- **EXERCISE BRIEF**: Print every line of the material exactly.

╭─ RECORDED INFORMATION

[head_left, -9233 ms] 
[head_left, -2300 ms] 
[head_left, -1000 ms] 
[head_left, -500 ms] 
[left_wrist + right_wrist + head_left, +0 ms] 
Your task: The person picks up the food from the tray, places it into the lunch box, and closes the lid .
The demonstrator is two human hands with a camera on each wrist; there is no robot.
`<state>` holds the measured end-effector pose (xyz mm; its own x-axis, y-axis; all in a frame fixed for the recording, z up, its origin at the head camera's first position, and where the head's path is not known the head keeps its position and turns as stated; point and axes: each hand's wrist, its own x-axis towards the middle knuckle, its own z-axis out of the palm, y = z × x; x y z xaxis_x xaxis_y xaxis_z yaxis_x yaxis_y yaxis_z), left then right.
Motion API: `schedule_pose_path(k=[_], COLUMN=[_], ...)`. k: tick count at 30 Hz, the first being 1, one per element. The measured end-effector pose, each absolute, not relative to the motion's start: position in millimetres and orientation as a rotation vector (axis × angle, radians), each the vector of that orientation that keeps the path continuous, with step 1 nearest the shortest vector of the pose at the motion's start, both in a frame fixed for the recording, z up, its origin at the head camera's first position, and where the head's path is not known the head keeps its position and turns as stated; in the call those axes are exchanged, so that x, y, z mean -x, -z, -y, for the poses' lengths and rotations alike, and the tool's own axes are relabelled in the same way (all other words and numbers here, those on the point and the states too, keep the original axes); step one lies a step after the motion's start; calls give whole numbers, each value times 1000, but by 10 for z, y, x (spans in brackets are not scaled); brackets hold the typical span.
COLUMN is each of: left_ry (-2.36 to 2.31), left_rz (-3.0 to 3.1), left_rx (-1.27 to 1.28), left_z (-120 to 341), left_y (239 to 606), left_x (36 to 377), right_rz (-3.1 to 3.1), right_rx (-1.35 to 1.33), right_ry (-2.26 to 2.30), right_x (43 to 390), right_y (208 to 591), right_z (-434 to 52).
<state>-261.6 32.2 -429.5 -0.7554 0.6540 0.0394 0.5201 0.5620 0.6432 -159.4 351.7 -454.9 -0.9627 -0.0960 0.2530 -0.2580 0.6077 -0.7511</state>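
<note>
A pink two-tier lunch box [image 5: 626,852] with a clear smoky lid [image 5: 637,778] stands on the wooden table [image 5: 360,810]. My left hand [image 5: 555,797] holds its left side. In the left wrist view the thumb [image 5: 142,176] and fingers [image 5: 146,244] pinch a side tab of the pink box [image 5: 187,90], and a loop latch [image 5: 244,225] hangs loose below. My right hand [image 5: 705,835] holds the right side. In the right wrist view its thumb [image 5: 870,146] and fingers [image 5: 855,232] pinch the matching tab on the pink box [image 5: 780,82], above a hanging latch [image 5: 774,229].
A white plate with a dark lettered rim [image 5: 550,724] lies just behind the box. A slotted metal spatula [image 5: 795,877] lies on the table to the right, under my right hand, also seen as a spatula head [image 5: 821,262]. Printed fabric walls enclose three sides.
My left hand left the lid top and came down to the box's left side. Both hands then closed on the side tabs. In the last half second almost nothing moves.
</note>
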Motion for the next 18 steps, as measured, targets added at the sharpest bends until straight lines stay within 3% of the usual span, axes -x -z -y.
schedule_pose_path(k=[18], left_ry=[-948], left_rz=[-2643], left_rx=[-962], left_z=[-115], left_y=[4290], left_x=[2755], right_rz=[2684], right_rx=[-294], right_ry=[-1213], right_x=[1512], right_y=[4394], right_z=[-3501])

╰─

- **ANSWER FOR THIS EXERCISE**:
[head_left, -9233 ms] 
[head_left, -2300 ms] 
[head_left, -1000 ms] 
[head_left, -500 ms] 
[left_wrist + right_wrist + head_left, +0 ms] 
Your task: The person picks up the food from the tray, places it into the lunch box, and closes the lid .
The demonstrator is two human hands with a camera on each wrist; there is no robot.
`<state>` holds the measured end-effector pose (xyz mm; its own x-axis, y-axis; all in a frame fixed for the recording, z up, its origin at the head camera's first position, and where the head's path is not known the head keeps its position and turns as stated; point and axes: each hand's wrist, its own x-axis towards the middle knuckle, its own z-axis out of the palm, y = z × x; x y z xaxis_x xaxis_y xaxis_z yaxis_x yaxis_y yaxis_z), left then right.
Motion API: `schedule_pose_path(k=[_], COLUMN=[_], ...)`. k: tick count at 30 Hz, the first being 1, one per element. The measured end-effector pose, each absolute, not relative to the motion's start: position in millimetres and orientation as a rotation vector (axis × angle, radians), each the vector of that orientation that keeps the path continuous, with step 1 nearest the shortest vector of the pose at the motion's start, both in a frame fixed for the recording, z up, its origin at the head camera's first position, and where the head's path is not known the head keeps its position and turns as stated; in the call those axes are exchanged, so that x, y, z mean -x, -z, -y, for the poses' lengths and rotations alike, and the tool's own axes are relabelled in the same way (all other words and numbers here, those on the point and the states too, keep the original axes); step one lies a step after the motion's start; calls give whole numbers, each value times 1000, but by 10 for z, y, x (spans in brackets are not scaled); brackets hold the typical span.
COLUMN is each of: left_ry (-2.36 to 2.31), left_rz (-3.0 to 3.1), left_rx (-1.27 to 1.28), left_z (-120 to 341), left_y (239 to 606), left_x (36 to 377), right_rz (-3.1 to 3.1), right_rx (-1.35 to 1.33), right_ry (-2.26 to 2.30), right_x (43 to 390), right_y (208 to 591), right_z (-434 to 52).
<state>-261.6 32.2 -429.5 -0.7554 0.6540 0.0394 0.5201 0.5620 0.6432 -159.4 351.7 -454.9 -0.9627 -0.0960 0.2530 -0.2580 0.6077 -0.7511</state>
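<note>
A pink two-tier lunch box [image 5: 626,852] with a clear smoky lid [image 5: 637,778] stands on the wooden table [image 5: 360,810]. My left hand [image 5: 555,797] holds its left side. In the left wrist view the thumb [image 5: 142,176] and fingers [image 5: 146,244] pinch a side tab of the pink box [image 5: 187,90], and a loop latch [image 5: 244,225] hangs loose below. My right hand [image 5: 705,835] holds the right side. In the right wrist view its thumb [image 5: 870,146] and fingers [image 5: 855,232] pinch the matching tab on the pink box [image 5: 780,82], above a hanging latch [image 5: 774,229].
A white plate with a dark lettered rim [image 5: 550,724] lies just behind the box. A slotted metal spatula [image 5: 795,877] lies on the table to the right, under my right hand, also seen as a spatula head [image 5: 821,262]. Printed fabric walls enclose three sides.
My left hand left the lid top and came down to the box's left side. Both hands then closed on the side tabs. In the last half second almost nothing moves.
</note>
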Motion for the next 18 steps, as measured, targets added at the sharpest bends until straight lines stay within 3% of the usual span, axes -x -z -y.
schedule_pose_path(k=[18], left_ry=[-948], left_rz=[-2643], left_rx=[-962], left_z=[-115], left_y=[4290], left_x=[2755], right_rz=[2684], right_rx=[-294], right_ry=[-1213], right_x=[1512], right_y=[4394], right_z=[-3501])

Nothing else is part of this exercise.